BLUE ANNE >> Zoraya Cesar

 Azul nem sempre é a cor mais quente. Pode ser, até, glacial. Tudo depende do ponto de vista do narrador.

Atençâo: contém cenas de violência. 

Madrugada. Àquela hora, poucas pessoas se aventurariam a procurar um bar exclusivo, nos recônditos da cidade. Num deles. uma mulher solitária bebia silenciosamente seu café. 

Grandes óculos escuros escondiam seus olhos e mechas de cabelo castanho cobriam parte da face. Desse quase nada entrevisto, arriscaríamos dizer que era bonita. Sorvia o café lentamente, gole a gole, sem afastar a xícara dos lábios. Não usava jóias e não se via bolsa por perto – provavelmente tinha crédito na casa.

A cena lembrava uma pintura de Ben Aronson – as roupas da mulher, o banco no qual sentava, a mesinha de café à frente e o painel da parede, todos praticamente no mesmo tom de azul.  A excetuar esse domínio azul prussiano, apenas um painel bege, a xícara e os sapatos brancos – esses, uma espécie de tênis feitos sob encomenda, não encontrados em lojas comuns. 

A mulher, quase imóvel, parecia mesmo a imagem da serenidade. 

Naquele lugar desconhecido às pessoas comuns, ninguém se surpreendia com o uso de óculos escuros à noite em um ambiente fechado, ou com a presença de uma mulher sozinha àquela hora tardia. No High Plains Drifter todos eram irmãos em excentricidade – seja na aparência ou nas profissões. Se estava ali, pertencia a alguma confraria à margem da sociedade. Era, portanto, bem vindo. 

Assim, a mancha arroxeada que intumescia um dos olhos da mulher passou despercebida. Ela mesma não se lembraria mais da aparência de cogumelo morto que trazia ao rosto não fosse o constante latejar doloroso a despertar-lhe a consciência. 

As mãos - a esquerda repousando sobre as pernas cruzadas, e a direita, segurando a xícara de café – eram frágeis e delicadas, de dedos longos e unhas curtas, sem esmalte. Mãos feitas para os movimentos finos, ou para servirem de modelo para jóias de alto luxo. 

Eram, no entanto, treinadas para atirar, estrangular, matar sob as mais diversas formas. 

A essa altura, ousaremos perguntar o que provocou o olho roxo e o tremor, ainda que despercebido, de suas mãos? 

Tudo começou com gritos e empurrões do companheiro, até então muito romântico. De início, ela apenas avisou que ele parasse, sem tomar qualquer outra medida, pois achava que era sua culpa; afinal, nunca vivera com ninguém antes do Beto. 

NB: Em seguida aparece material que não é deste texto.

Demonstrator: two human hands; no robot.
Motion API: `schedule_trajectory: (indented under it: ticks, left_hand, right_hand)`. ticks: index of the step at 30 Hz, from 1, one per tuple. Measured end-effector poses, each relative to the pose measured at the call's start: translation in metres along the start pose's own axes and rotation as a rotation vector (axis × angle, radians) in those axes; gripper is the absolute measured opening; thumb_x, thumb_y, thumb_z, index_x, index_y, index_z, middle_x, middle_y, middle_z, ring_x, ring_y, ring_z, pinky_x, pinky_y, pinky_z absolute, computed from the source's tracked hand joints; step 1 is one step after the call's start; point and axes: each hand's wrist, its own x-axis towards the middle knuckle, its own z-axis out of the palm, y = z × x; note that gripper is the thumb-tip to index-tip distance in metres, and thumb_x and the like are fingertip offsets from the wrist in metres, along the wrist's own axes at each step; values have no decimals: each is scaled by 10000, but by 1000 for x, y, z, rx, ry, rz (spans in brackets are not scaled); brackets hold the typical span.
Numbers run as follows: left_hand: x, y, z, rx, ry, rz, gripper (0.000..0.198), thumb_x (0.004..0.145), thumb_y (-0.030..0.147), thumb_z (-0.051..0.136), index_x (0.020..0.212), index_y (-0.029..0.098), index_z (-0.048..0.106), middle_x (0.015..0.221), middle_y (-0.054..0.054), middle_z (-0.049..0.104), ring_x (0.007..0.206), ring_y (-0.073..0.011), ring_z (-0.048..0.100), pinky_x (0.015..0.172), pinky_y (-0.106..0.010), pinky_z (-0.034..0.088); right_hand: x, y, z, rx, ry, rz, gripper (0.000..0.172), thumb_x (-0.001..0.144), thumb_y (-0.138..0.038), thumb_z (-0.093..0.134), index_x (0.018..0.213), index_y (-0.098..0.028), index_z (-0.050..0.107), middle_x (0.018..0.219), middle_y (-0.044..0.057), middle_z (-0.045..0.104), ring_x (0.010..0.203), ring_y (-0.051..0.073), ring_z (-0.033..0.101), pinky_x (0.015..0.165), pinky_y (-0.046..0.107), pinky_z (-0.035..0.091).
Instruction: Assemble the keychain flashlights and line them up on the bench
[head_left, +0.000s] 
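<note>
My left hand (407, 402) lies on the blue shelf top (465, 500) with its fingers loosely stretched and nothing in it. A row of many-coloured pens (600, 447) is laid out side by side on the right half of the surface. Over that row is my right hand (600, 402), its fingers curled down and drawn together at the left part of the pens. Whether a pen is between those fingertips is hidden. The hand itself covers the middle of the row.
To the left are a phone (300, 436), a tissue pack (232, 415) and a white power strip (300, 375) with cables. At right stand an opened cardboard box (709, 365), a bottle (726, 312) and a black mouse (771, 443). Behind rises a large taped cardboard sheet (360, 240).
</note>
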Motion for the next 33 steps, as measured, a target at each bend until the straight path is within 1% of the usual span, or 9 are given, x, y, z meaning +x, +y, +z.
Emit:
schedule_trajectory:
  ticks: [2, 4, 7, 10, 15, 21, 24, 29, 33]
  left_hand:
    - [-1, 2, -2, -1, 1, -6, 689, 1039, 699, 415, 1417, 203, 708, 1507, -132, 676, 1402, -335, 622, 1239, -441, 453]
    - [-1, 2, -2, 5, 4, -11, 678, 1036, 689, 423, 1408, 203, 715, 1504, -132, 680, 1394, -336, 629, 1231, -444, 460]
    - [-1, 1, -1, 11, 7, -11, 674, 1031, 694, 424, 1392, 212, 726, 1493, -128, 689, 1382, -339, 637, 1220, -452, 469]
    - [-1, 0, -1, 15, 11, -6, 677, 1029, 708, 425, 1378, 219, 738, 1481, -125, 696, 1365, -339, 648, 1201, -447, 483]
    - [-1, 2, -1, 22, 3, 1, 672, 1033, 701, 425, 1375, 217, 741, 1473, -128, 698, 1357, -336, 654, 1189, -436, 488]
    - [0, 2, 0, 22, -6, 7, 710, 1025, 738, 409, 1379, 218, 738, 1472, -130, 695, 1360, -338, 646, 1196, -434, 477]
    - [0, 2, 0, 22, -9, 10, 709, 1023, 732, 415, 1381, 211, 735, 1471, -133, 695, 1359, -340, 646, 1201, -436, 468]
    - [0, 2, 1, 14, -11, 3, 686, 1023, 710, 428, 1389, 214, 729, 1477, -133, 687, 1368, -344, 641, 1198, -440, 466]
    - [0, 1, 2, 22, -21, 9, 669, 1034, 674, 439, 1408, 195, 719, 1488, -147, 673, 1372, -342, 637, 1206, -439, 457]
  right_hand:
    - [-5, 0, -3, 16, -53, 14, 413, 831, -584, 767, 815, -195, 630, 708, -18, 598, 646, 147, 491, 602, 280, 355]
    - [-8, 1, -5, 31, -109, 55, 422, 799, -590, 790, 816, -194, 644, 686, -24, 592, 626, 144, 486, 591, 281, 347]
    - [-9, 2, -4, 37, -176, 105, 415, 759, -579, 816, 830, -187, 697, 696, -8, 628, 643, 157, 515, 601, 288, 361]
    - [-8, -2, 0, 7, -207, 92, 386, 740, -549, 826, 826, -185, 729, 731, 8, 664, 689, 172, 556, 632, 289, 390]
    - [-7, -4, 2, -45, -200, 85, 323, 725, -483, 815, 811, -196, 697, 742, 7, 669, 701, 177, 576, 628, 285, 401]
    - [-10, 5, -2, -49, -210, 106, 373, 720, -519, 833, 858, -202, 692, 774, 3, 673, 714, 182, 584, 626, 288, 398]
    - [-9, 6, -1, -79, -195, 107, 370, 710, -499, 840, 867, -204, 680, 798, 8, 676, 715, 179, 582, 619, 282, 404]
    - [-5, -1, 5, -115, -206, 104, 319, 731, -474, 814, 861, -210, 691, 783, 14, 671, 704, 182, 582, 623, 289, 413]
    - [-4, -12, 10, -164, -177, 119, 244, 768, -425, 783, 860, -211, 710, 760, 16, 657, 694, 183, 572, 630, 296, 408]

Quando ela finalmente o expulsou de casa, Beto reagiu mal. Pensou que a esposa era apenas um enfermeira indefesa, sem eira nem beira. Jamais passaria por sua cabeça que a doce Anne era contratada por uma firma de assassinos, sabotadores e sequestradores de aluguel. Passemos, então, a outra pergunta: como uma mulher dessas permitiu-se ficar com um sujeito como Beto?

O que responder? São tantas as possibilidades, impossível saber ao certo. Talvez os gritos de seu relógio biológico fizeram-na ansiar por um relacionamento sólido. Beto parecia ser uma boa escolha e o sexo sempre fora muito bom. Até Beto mostrar sua verdadeira face. 

Naquela – fatídica, por que não? - noite, ele, sabemos, reagiu mal. Deu-lhe um soco no rosto, que só não a atingiu em cheio porque seus reflexos não lhe falharam e ela se desviou em tempo de evitar um estrago maior. Qualquer outra mulher teria sucumbido.

Não Anne. Cega de ódio – mais por ter sido surpreendida, diga-se – revidou. Subjugou o marido e amarrou-o. Fê-lo ingerir todo o uísque da casa (não perguntem como; ela tinha seus métodos). Em seguida, provocou-lhe  o vômito, tapando a boca e o nariz do marido. Anne consciente do que fazia. Aliás, já fizera algumas vezes.

Ao fim, ela o desamarrou, deixando-o caído da maneira a simular um acidente – bebeu demais e sufocou no próprio vômito. Sabia muito bem como esconder vestígios, forjar provas, enganar a perícia. Sabia fazer muitas coisas incomuns. Só não sabia ainda como se envolvera com aquele safado. Bem, isso não era mais problema.  

Ligou para a firma. O pessoal do administrativo arranjaria toda a situação e lhe daria um álibi incontestável.  Vestiu-se de azul, sua cor preferida, que sempre usava quando em missão, e saiu. Precisava de sossego.  

Blue Motorcycle:
 tequila, rum,
vodca, gin, soda,
Blue Curaçao
Saboreando o café, concluiu que errara duas vezes: quando suportara o primeiro grito; e quando desejara uma vida normal. Ela era Anne, a Mensageira da Morte! O que a fizera pensar que poderia ter uma vida normal? “Gosto do que faço, sou boa no que faço. Detesto trabalho burocrático. Nunca me casarei, nem terei filhos, e provavelmente morrerei violentamente, que é o destino de boa parte dos Mensageiros da minha linha.”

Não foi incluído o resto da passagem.